I remember while rooting my samsung phone, i had to 'reset all settings'. Settings to me means configuration options. Found out for the designer that settings meant _all_ data!. Lost some family photos that were not backed up.
What I want to know, if there is come sort of confirmation window/popup as step 2. That would make a big difference. Was that just plain wrong click, or something more?
Btw: any idea what this application is? looks like a HTML page ?
They should have added the captcha's with the store fronts. That alert would never get triggered unless it were truly needed. It would be 15 minutes late though every time
I kind of agree that’s ugly and can be way better, but I don’t see how you can make the confusion. One says drill, the other doesn’t.

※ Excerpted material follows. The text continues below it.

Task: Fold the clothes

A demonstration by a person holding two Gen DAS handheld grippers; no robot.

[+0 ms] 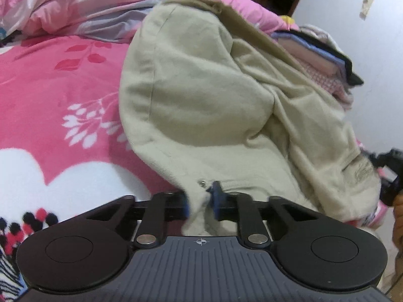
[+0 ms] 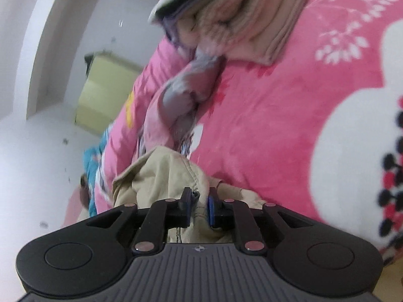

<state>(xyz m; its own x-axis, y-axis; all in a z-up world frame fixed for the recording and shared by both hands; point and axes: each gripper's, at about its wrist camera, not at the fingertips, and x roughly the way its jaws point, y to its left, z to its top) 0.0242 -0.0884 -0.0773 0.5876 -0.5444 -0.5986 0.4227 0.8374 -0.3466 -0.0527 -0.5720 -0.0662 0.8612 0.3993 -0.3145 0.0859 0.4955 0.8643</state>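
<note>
A beige pair of trousers (image 1: pixel 201 95) lies bunched on the pink bed blanket (image 1: pixel 63 88). In the left wrist view my left gripper (image 1: pixel 200 198) is shut on the near edge of the trousers, beside a metal snap button (image 1: pixel 202 182). The cloth runs up and away from the jaws in a rounded heap. In the right wrist view my right gripper (image 2: pixel 199 201) is shut on another part of the same beige trousers (image 2: pixel 161 171), at a seam with a zipper. That view is rolled sideways and blurred.
A stack of folded clothes (image 1: pixel 327 58) sits behind the trousers near the bed's right edge, and also shows as a stack (image 2: pixel 226 5) in the right wrist view. A crumpled pink quilt (image 1: pixel 75 5) lies at the back. White wall (image 1: pixel 365 37) is beyond.
</note>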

The guy should just get fired.
> Surely the alert should be sent automatically when the anti-missile system is engaged?
This is a civilian system. Detection and anti-ballistic missile systems are military, specifically NORAD and the MDA. I agree that NORAD should have an API, though I suspect integrating it with civil defense systems will result in more such mistakes in the short run.
What I find interesting is not this screenshot, but the fact that most commenters here don't even question if we are being told the truth as to what happened. Yet here we are talking about UI/UX.
And everyone required to sit through the mandatory class will be zoned out and not even absorb the facts that aren't in the 10 question quiz at the end of the section.
Alternatively, a foreign adversary is taking its hacking to the next level, and this is damage control pretending that it's not. Advanced warships that "accidentally" run into other ships. Paralyzing remote islands with missile warnings. This is like the beginning of a Tom Clancy novel, and our cool, calm, collected President with his military and CIA experience will see us through.
The problem is not knowing (or having someone who knows) how to design something better, it's treating good design as a priority. It rarely happens.